◆ Directions for this task: In the records below, find the line containing "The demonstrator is". Restate it and all the lines after it exactly, and omit the rest.

◆ Material supplied:
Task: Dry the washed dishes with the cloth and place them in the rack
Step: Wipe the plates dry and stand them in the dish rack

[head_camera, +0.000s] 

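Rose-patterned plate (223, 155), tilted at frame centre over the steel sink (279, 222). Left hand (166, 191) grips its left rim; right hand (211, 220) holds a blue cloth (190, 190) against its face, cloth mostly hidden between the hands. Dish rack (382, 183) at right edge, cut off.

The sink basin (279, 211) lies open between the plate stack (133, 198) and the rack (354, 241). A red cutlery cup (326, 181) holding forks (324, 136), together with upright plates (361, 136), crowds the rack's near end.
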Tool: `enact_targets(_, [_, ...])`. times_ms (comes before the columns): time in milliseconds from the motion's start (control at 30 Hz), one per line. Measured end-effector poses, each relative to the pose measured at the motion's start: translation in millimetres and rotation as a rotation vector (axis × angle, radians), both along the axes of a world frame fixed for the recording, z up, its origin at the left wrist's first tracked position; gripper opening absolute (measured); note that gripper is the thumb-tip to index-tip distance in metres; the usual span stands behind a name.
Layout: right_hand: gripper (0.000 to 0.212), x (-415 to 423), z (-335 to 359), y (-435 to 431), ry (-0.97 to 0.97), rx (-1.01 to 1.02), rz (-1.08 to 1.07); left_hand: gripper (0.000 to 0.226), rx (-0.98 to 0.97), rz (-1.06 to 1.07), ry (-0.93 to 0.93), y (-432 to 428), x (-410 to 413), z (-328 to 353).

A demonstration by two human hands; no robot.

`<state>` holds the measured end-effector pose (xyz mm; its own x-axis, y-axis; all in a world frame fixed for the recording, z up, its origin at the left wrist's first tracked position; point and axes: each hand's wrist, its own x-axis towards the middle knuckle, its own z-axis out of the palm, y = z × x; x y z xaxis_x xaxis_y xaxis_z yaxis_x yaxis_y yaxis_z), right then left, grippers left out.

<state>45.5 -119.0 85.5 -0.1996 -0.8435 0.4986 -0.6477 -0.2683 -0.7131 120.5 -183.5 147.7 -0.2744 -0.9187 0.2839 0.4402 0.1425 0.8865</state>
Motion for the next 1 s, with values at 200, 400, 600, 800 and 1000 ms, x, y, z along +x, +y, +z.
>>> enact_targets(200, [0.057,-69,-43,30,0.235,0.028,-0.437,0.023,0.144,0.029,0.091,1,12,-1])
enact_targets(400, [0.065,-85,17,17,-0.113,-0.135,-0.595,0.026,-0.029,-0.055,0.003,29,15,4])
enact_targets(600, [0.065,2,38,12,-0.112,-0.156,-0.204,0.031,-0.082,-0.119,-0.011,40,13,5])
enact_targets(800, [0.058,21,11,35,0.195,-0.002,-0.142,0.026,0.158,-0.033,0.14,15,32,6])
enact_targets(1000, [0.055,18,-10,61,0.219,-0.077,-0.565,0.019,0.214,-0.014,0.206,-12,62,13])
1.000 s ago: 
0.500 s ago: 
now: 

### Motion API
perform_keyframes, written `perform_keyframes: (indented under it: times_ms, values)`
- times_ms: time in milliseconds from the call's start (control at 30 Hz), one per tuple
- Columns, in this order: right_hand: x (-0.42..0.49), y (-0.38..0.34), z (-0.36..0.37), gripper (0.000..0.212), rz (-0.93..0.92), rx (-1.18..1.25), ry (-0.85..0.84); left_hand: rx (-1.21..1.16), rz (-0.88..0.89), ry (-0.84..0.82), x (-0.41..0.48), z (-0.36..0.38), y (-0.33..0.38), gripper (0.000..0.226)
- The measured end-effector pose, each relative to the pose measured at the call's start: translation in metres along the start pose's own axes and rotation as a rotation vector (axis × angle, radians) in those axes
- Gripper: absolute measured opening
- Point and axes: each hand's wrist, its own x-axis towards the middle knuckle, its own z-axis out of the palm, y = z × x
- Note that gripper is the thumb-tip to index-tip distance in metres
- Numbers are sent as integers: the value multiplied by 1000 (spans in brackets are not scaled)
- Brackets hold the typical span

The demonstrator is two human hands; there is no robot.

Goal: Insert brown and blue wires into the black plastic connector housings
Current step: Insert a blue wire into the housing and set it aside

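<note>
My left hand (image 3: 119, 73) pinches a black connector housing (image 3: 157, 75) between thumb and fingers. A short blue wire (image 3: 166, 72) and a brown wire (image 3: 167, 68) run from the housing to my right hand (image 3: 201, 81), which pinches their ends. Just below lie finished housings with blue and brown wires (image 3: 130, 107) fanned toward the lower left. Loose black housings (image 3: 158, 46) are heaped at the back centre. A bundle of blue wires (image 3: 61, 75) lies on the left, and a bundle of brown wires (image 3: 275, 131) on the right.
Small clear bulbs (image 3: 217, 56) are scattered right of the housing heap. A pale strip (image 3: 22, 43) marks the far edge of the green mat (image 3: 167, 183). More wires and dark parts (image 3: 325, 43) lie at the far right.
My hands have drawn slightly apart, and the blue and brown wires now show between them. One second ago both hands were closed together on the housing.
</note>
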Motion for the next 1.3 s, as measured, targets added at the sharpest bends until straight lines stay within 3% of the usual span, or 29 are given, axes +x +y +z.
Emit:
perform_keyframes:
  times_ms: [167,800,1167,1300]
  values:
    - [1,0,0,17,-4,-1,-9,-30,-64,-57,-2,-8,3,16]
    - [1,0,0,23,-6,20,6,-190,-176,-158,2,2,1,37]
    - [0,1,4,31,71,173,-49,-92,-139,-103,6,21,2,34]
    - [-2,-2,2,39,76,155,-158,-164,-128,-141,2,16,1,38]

◆ Task answer:
The demonstrator is two human hands; there is no robot.

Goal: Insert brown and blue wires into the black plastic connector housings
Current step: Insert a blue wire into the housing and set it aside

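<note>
My left hand (image 3: 119, 73) pinches a black connector housing (image 3: 157, 75) between thumb and fingers. A short blue wire (image 3: 166, 72) and a brown wire (image 3: 167, 68) run from the housing to my right hand (image 3: 201, 81), which pinches their ends. Just below lie finished housings with blue and brown wires (image 3: 130, 107) fanned toward the lower left. Loose black housings (image 3: 158, 46) are heaped at the back centre. A bundle of blue wires (image 3: 61, 75) lies on the left, and a bundle of brown wires (image 3: 275, 131) on the right.
Small clear bulbs (image 3: 217, 56) are scattered right of the housing heap. A pale strip (image 3: 22, 43) marks the far edge of the green mat (image 3: 167, 183). More wires and dark parts (image 3: 325, 43) lie at the far right.
My hands have drawn slightly apart, and the blue and brown wires now show between them. One second ago both hands were closed together on the housing.
</note>
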Motion for the next 1.3 s, as measured, targets added at the sharpest bends until straight lines stay within 3% of the usual span, or 29 are given, axes +x +y +z.
Emit:
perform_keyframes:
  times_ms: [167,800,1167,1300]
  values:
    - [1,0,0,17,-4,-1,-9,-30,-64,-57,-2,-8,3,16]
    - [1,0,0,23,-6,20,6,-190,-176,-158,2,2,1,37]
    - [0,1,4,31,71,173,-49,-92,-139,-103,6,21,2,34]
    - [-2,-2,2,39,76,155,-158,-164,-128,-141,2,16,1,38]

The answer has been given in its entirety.